> **Description of the task**:
Exact reproduction of the following data is required.

Start of Raw data

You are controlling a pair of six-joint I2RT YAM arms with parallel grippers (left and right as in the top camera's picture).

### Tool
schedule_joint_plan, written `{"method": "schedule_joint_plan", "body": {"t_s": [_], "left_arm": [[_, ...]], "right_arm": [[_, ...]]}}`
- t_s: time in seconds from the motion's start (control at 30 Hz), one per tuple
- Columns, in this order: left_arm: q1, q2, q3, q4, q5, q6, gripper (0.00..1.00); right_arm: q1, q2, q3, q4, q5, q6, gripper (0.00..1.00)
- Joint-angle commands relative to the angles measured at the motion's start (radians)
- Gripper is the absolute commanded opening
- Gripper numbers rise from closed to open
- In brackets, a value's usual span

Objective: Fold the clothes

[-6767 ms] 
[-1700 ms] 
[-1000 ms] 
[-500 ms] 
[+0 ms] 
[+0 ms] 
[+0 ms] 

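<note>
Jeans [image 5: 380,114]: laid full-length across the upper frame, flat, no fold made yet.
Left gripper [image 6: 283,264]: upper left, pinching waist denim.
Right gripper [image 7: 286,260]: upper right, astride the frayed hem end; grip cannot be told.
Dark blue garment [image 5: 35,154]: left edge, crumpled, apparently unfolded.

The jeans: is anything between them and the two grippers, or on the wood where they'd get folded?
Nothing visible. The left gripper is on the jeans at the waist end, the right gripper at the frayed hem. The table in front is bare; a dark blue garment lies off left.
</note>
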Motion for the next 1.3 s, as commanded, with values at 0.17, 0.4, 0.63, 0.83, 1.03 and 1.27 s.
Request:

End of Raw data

> **Exercise result**:
You are controlling a pair of six-joint I2RT YAM arms with parallel grippers (left and right as in the top camera's picture).

### Tool
schedule_joint_plan, written `{"method": "schedule_joint_plan", "body": {"t_s": [_], "left_arm": [[_, ...]], "right_arm": [[_, ...]]}}`
- t_s: time in seconds from the motion's start (control at 30 Hz), one per tuple
- Columns, in this order: left_arm: q1, q2, q3, q4, q5, q6, gripper (0.00..1.00); right_arm: q1, q2, q3, q4, q5, q6, gripper (0.00..1.00)
- Joint-angle commands relative to the angles measured at the motion's start (radians)
- Gripper is the absolute commanded opening
- Gripper numbers rise from closed to open
- In brackets, a value's usual span

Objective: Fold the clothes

[-6767 ms] 
[-1700 ms] 
[-1000 ms] 
[-500 ms] 
[+0 ms] 
[+0 ms] 
[+0 ms] 

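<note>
Jeans [image 5: 380,114]: laid full-length across the upper frame, flat, no fold made yet.
Left gripper [image 6: 283,264]: upper left, pinching waist denim.
Right gripper [image 7: 286,260]: upper right, astride the frayed hem end; grip cannot be told.
Dark blue garment [image 5: 35,154]: left edge, crumpled, apparently unfolded.

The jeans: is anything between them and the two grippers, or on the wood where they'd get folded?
Nothing visible. The left gripper is on the jeans at the waist end, the right gripper at the frayed hem. The table in front is bare; a dark blue garment lies off left.
</note>
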Motion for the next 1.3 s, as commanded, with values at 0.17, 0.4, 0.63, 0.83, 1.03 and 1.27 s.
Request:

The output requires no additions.